■ **Activity**
Could you print exactly the lines of the listing below, starting at the line that has "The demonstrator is" and ending at the line that has "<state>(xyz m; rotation", and only those lines?

- - - - -

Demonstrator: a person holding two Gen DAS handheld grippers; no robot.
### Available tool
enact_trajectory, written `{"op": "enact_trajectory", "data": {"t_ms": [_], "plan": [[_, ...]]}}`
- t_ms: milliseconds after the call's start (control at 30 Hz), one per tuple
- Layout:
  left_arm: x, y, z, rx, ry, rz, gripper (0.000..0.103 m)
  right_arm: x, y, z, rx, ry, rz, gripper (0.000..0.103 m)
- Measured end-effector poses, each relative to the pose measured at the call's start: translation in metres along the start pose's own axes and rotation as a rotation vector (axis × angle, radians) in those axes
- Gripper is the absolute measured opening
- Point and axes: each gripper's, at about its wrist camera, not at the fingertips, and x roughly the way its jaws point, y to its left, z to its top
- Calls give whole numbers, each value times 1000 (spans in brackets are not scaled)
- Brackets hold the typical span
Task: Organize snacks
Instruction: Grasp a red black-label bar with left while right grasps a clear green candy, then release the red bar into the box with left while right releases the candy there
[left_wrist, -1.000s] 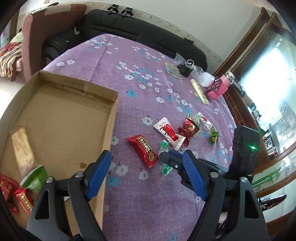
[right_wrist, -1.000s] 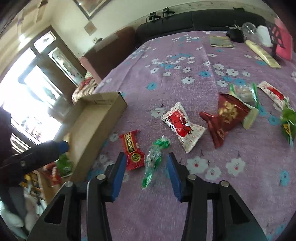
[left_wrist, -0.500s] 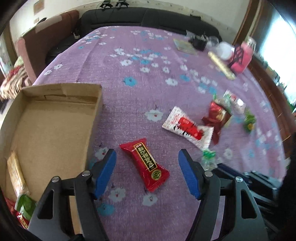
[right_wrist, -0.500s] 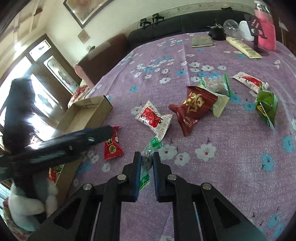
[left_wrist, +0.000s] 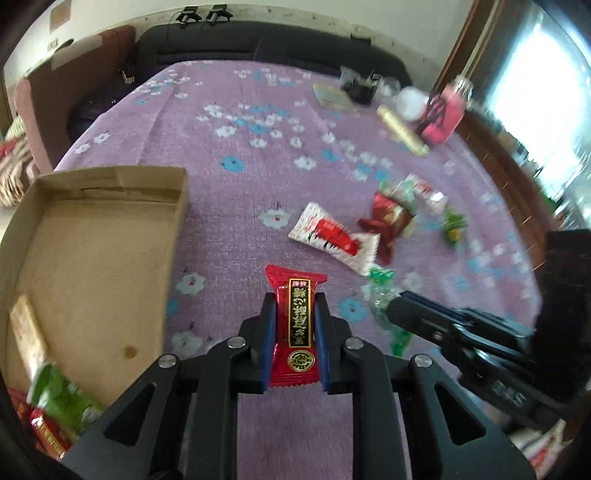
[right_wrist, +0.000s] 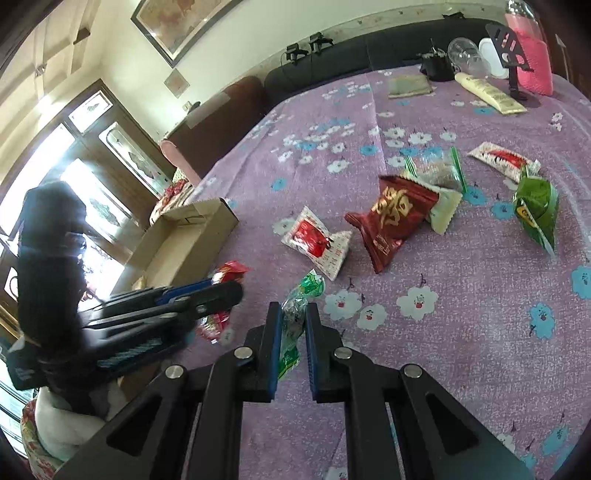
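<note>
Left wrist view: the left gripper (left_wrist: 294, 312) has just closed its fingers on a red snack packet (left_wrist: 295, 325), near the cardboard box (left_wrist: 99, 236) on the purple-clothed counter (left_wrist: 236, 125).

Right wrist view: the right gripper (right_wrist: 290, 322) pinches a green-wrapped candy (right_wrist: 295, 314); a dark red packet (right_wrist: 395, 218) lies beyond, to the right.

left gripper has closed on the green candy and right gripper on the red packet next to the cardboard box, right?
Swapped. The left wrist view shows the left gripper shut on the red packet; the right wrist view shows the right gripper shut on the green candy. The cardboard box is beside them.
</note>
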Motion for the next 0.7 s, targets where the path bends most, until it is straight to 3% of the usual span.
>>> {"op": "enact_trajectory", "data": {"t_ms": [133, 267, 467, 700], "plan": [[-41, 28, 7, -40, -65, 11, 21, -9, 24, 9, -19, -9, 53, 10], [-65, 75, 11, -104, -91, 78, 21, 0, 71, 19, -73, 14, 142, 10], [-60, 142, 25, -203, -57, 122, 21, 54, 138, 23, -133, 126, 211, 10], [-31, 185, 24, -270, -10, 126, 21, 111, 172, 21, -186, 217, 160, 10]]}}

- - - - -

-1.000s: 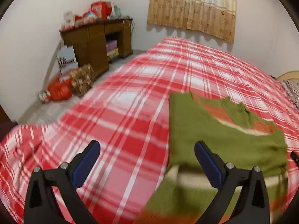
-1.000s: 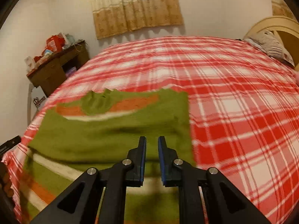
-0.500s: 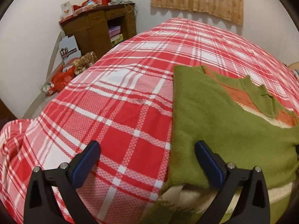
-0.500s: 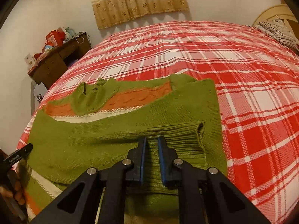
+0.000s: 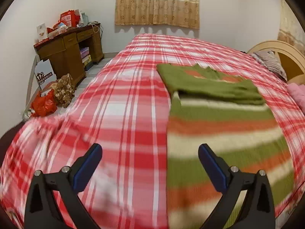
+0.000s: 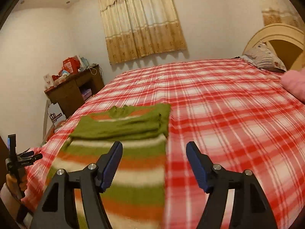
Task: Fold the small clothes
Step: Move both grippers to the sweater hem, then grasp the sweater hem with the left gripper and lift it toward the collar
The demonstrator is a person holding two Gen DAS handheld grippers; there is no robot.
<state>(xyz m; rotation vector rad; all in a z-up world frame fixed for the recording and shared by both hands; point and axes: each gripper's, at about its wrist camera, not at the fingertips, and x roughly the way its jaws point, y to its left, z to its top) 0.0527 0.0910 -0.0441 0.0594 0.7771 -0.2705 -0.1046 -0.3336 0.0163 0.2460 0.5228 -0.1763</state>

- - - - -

■ **Reply to the exercise**
The demonstrator is a person holding two Gen DAS handheld grippers; there is no robot.
<state>(xyz m; rotation vector rad; all in a z-up world frame fixed for the recording and shared by both hands; point and axes: each gripper's, at about its wrist camera, not at the fingertips, and x roughly the way its jaws point, y to its left, z to its top) 0.0527 0.0910 -0.0441 0.0594 0.7771 -0.2705 -0.1046 -0.3336 0.0163 0.2460 0.5228 -0.1763</state>

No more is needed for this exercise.